A December 2006 US diplomatic cable leaked by Wikileaks has given valuable insights into what the Americans, at least the then US ambassador David Mulford, viewed as India’s role in the emerging political scenario in Asia.
Not only did Mulford see India as a counterweight to China, “which it can never match,” but he also felt India would become an unavoidable ally due to its rising economic clout.
India “is the secular home to the world’s second largest muslim population, a regional naval power whose interests in maritime security closely match the United States’, a growing economic giant, a nuclear power, an educational dynamo, a strategically located land and sea link for all Asia, an oasis of stability in a dysfunctional neighborhood, and a nation that is on its own actively seeking closer ties with Japan and Australia,” Mulford wrote in December 2006, days before the Indian Prime Minister Manmohan Singh was to reach Japan on a diplomatic visit.
The primary thrust of Mulford’s advocacy of close relationship with India was geo-political.

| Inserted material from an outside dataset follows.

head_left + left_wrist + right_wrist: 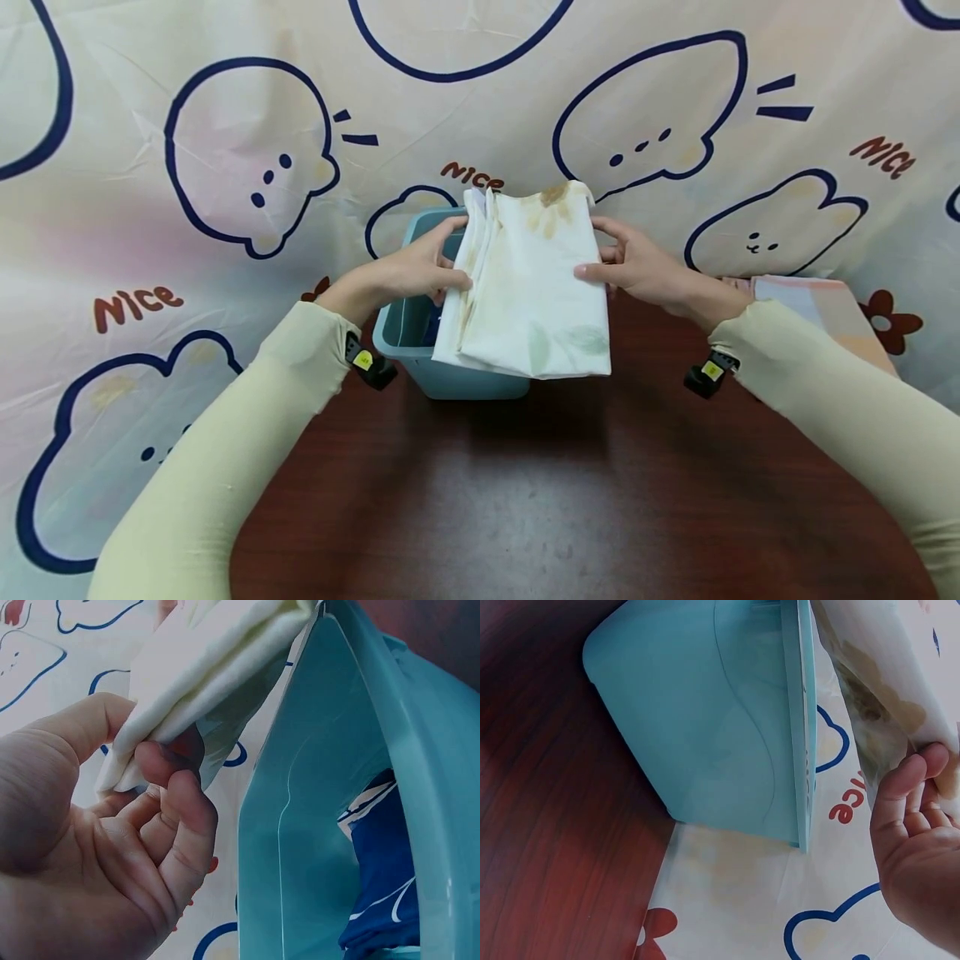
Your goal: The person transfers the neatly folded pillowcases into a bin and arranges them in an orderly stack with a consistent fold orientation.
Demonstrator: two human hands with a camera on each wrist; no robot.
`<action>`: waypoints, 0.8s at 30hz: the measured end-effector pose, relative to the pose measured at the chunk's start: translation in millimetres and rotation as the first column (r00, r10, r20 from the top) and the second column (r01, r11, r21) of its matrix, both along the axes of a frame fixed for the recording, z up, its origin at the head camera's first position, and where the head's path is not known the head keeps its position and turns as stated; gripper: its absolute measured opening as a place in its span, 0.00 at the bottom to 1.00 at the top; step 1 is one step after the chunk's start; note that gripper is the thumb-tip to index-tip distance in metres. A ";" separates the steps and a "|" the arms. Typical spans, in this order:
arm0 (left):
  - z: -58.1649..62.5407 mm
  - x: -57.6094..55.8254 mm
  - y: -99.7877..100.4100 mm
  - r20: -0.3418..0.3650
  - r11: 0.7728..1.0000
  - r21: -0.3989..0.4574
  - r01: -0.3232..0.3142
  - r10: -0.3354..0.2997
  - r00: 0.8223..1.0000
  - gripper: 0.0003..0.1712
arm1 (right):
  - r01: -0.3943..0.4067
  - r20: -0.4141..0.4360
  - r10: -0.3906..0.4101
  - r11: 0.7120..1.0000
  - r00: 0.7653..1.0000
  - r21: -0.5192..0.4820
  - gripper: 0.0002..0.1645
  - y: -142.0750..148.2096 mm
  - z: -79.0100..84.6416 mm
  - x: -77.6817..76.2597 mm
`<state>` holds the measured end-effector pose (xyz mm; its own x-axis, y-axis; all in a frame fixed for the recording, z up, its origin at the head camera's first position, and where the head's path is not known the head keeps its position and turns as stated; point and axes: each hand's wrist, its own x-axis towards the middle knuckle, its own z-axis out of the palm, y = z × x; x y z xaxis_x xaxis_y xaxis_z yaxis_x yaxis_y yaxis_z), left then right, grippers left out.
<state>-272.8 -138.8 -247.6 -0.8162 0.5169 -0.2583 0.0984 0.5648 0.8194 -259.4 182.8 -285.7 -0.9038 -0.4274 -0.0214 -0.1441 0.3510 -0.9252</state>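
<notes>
While the left hand [420, 265] and right hand [641, 271] pinch opposite sides of the folded white cloth [540, 287], I observe it held above the blue bin's [472, 386] rim, dark blue fabric [386, 862] lying inside. The step appears to be positioning for stowing, unconfirmed; the next move would call for lowering it, folds together.

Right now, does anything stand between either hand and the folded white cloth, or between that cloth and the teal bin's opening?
Nothing visible does: the left hand and right hand hold the folded white cloth, and nothing else shows between it and the teal bin. Dark blue fabric lies inside the bin.
</notes>
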 end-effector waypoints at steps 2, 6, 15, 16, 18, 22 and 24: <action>0.1 -1.2 -1.5 0.005 1.000 -0.009 -0.006 0.006 1.000 0.55 | -0.003 -0.004 0.003 1.000 1.000 -0.002 0.46 -2.5 -0.6 -1.5; 1.0 -3.3 -5.1 0.017 0.999 -0.032 -0.016 0.016 1.000 0.55 | -0.014 -0.010 0.014 1.000 1.000 -0.006 0.45 -8.5 -1.0 -4.2; 1.7 -8.5 -16.5 -0.010 0.996 -0.086 -0.009 0.009 1.000 0.55 | -0.023 -0.003 0.023 1.000 1.000 0.006 0.45 -24.0 0.5 -8.5; 2.1 -8.5 -17.4 -0.013 0.996 -0.090 -0.012 0.011 1.000 0.55 | -0.021 -0.003 0.021 1.000 1.000 0.010 0.45 -25.7 0.9 -9.1; 3.1 -9.0 -19.5 -0.018 0.995 -0.094 -0.016 0.014 1.000 0.55 | -0.016 -0.001 0.016 1.000 1.000 0.010 0.44 -29.1 1.9 -10.1; 5.2 -11.0 -23.8 -0.030 0.993 -0.112 -0.024 0.020 0.999 0.54 | -0.008 0.009 0.008 1.000 1.000 -0.003 0.44 -35.7 4.1 -13.3; 6.0 -12.7 -26.6 -0.039 0.992 -0.127 -0.027 0.022 0.999 0.54 | -0.011 0.016 0.011 1.000 1.000 -0.012 0.45 -39.6 4.2 -15.4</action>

As China was not a democracy, there was a limit to how friendly the Sino-US relationship can ever be, but the US faced no such limitation on its relationship with India, the so-called world’s ‘largest democracy.’
“India may never have the military might of China, however, it will have significant power projection capabilities. What the U.S. stands to gain by adding India to the U.S.-Japan-Australia mix is essentially squaring the circle in the Asia-Pacific region, bringing a geometric and geopolitical connection for democracy that spans nearly half the globe. Whereas the U.S.-Japan-Australia partnership links the U.S. to the western edge of the Pacific Rim, the addition of India penetrates all the way through to South Asia,” Mulford pointed out.
He is not asking the US to trust India as much as it does Japan and Australia, its traditional allies stretching back half a century, Mulford clarified, but he wants the US not to ‘miss the bus’ on the fast-changing geo-politics of the region.
“Leaders from every country which seeks global influence are beating a path to New Delhi, and if we want the bilateral relationship to have value, it will be in leveraging India’s emergence as part of our global strategy. As India and Japan grow closer, the U.S. needs to pounce on this moment of opportunity to shape the direction diplomacy in this region takes in the coming decades,” he warned.
Mulford also dismissed those who felt closer ties to India may anger China into larger and larger spends on its military, making it difficult to ‘contain’ the country after a while. He said the Chinese have already increased their military spend by 10 fold in 15 years and are doing everything they can to project their power throughout Asia.
“The fact is while China is actively seeking to spread its influence through the Shanghai Cooperation Organization, its “string of pearls” in the Indian Ocean or other diplomatic initiatives (none of which suggest China defers to American anxieties as it proceeds), a more visible U.S.-Japan-India friendship would signal that free and democratic nations, too, pursue their interests, along with partners who share our values. We will be offering other hopeful emerging nations on the continent a distinctly alternative model to China’s,” he pointed out.
“Ultimately, any threat from China is diminished — not increased — with greater U.S.-Japan-India ties,” he added.